Engana-se quem define o que ocorreu
ontem na Câmara de Deputados como episódio lamentável. Decerto que é deplorável, mas não se trata de
episódio. O Houaiss define episódio como
fato acessório, mais ou menos ligado a um conjunto.
Portanto, a
inominável recusa do plenário da Câmara, oportunamente oculto pelo mui
conveniente voto secreto, não é um fato meramente acessório.A não-cassação pela Câmara do deputado por Rondônia Natan Donadon, ao cabo de longuíssimo processo, em que teve direito a todos os recursos, e a todas as prorrogações obtidas pelos advogados, a ponto de esgotar do réu não só os seus direitos legais, mas também a paciência dos ministros do Supremo, diante da descaradas repetições de apelações, sem outro óbvio propósito que o de ganhar tempo, essa não-cassação, repito, deveria ser lição para os senhores parlamentares que, se nos abstrairmos de uma única cláusula, a cassação do mandato, nestes casos, deveria decorrer da própria decisão do Supremo Tribunal Federal.
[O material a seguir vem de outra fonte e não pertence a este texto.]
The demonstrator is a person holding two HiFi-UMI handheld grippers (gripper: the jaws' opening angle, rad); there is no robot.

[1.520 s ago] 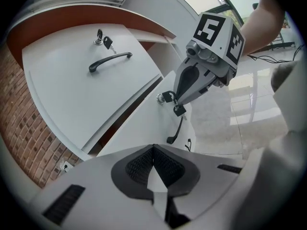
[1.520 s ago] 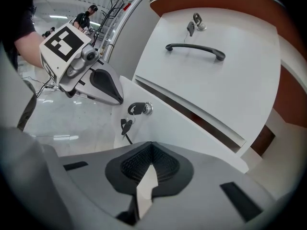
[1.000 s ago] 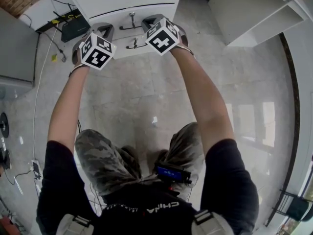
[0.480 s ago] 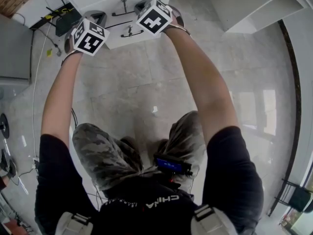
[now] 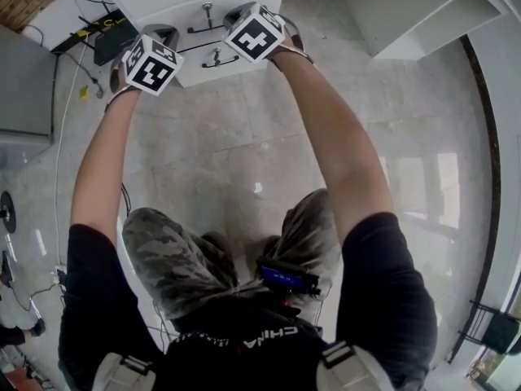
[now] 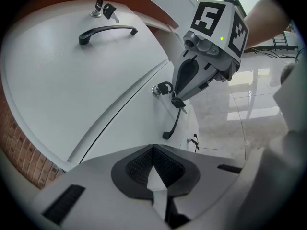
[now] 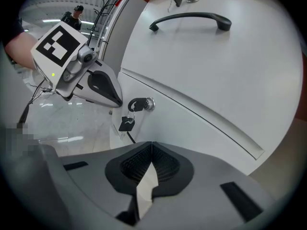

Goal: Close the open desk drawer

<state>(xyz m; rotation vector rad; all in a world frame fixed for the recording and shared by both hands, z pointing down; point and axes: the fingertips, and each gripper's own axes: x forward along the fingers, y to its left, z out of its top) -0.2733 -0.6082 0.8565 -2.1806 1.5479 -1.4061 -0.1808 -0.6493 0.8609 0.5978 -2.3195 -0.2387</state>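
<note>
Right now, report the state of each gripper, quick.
Left gripper: shut, nothing between its jaws.
Right gripper: shut, nothing between its jaws.

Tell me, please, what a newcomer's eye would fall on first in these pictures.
The left gripper and right gripper, with their bold black-and-white markers, stand side by side at the head view's top, jaws shut on nothing, close to a white drawer front. A key dangles from its lock, below the black handle of the drawer above.
</note>
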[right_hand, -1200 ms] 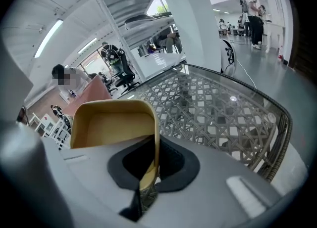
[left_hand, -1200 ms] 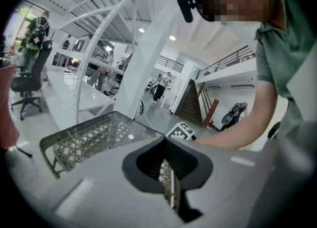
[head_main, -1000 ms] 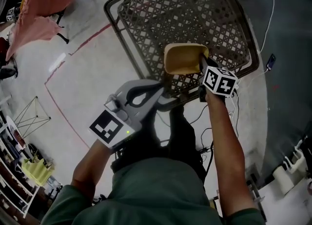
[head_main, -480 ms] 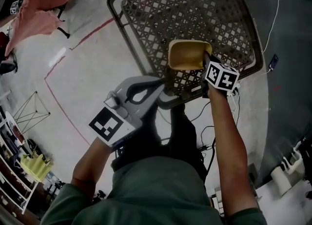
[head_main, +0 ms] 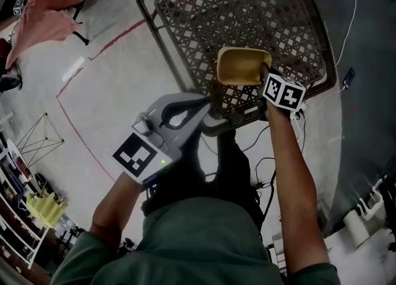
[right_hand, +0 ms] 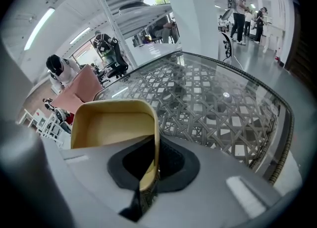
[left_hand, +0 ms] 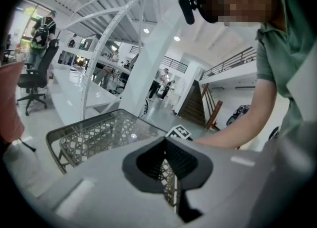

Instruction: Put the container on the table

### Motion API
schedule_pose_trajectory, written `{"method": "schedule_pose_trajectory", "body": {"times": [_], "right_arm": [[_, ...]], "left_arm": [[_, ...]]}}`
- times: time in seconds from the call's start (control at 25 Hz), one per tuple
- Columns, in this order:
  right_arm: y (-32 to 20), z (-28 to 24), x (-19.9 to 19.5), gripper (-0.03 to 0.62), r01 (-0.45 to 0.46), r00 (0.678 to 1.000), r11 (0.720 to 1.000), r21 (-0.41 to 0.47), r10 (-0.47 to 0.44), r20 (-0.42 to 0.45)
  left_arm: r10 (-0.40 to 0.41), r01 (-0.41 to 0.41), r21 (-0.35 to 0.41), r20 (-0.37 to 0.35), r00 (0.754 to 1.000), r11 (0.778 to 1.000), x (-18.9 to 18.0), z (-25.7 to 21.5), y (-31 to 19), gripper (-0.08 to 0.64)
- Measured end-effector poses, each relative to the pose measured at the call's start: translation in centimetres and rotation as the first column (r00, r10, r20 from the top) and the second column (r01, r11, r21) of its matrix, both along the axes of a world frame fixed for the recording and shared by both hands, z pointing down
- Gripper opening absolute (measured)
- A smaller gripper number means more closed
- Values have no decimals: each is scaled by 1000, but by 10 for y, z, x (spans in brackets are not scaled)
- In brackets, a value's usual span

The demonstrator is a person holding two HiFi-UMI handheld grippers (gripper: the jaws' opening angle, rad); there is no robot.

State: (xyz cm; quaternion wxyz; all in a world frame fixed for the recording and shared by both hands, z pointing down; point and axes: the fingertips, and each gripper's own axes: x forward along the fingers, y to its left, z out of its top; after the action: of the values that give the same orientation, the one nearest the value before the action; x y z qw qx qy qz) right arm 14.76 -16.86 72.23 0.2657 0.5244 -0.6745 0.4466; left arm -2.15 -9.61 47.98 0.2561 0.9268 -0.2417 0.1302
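Two grippers in play: the right gripper [head_main: 260,80] was clamped on the near wall of the yellow container [head_main: 240,66], holding it over the near edge of the lattice-patterned glass table [head_main: 185,18]. The left gripper [head_main: 199,106] hovered just off the table, jaws together, nothing in them.

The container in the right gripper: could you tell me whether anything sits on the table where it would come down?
Nothing visible does. The right gripper pinches the container by its wall above the table, whose lattice top beneath it looks bare.
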Motion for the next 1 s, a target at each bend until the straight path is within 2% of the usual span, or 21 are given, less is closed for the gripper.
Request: {"method": "schedule_pose_trajectory", "body": {"times": [1.0], "right_arm": [[1, 25, 3, 9, -9, 1000, 999, -52, 8, -15]], "left_arm": [[-1, 1, -25, 3, 1000, 1000, -3, 17, -5, 3]]}}
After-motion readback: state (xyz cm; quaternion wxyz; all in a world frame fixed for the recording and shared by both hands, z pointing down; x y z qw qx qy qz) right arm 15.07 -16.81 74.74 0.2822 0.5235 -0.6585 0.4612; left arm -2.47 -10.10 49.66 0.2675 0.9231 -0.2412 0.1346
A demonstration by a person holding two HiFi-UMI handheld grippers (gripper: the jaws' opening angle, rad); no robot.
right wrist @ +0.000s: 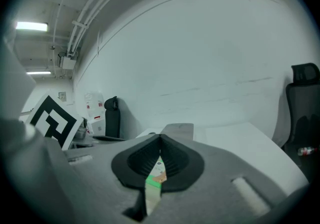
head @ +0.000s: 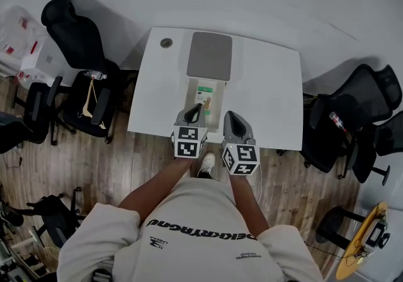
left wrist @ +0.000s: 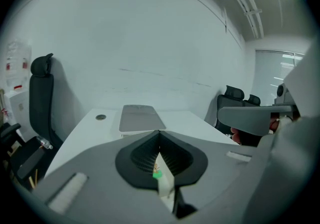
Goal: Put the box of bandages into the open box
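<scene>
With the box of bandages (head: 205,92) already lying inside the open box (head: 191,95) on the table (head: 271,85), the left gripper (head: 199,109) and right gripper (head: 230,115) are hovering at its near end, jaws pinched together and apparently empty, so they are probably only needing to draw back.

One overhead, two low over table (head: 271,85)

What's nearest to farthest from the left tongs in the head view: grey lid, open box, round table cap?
1. open box, right by the tips of the left tongs.
2. grey lid, just behind the box.
3. round table cap, at the table's far left corner.
</scene>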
Os senhores deputados e senadores levantaram os seus broquéis, por trás das ameias dos castelos legislativos, para fazer valer a interpretação pro domo sua de que cabe a Câmara ou ao Senado em todos os casos autorizar a cassação do parlamentar respectivo.
Completado o longuíssimo processo – como é em Pindorama o usual -, não há desdouro algum em aceitar a decisão do Supremo. Se o caso desse deputado Donadon para algo servirá, será para evidenciar a insustentabilidade de refugiar-se atrás dessas folhas de parreira, que não ocultam seja o corporativismo, seja sobretudo o privilégio.
Alguém acaso acha estranho que nos Estados Unidos, a prisão de um congressista pode ser determinada por um juiz singular? E por que os deputados e senadores estadunidenses não dispõem do conveniente escudo da autorização do Congresso ? Porque a Constituição americana, que é do século XVIII, e não pode ser modificada por dá cá aquela palha, e tampouco atribui privilégios especiais aos representantes do Povo.
O Senhor Presidente Henrique Alves, envergonhado pela votação da Câmara, declarou que não colocará em pauta nenhuma outra cassação de mandato antes da derrogação do voto secreto, máscara muito conveniente em que se esconde o privilégio e que serve para o perdão corporativo. Debaixo deste pano sujo se escondem receptadores, estelionatários e criminosos comuns.
A memória parece curta na Terra da Santa Cruz. Sob o impacto do movimento do passe livre e do Brasil jovem que descia às ruas, o Congresso mostrou que anotara a lição e o que o Povo queria. Pena que parece ter sido por pouco tempo.
Para quem tem juízo, é rematada loucura esse outro tipo de manifestação, que se esconde covardemente atrás do sigilo do voto, sem enfrentar balas de borracha, “bombas de efeito moral” e quejandas violências das ditas forças da ordem.
Assim como as novas lideranças repelem as tentativas repulsivas de partidos corruptos se declaram “fichas limpas”, como hão de entender que o Congresso se atreva a levantar bandeira tão esfarrapada, de uma causa de criminoso comum, que já se valera de todos os recursos do arsenal dos leguleios, para tentar afastar as consequências de suas múltiplas infrações ao Código Penal ?
Como dizia um defensor célebre da Justiça – aquela com letra maiúscula – ‘será que o Senhor não tem vergonha nem qualquer limite?’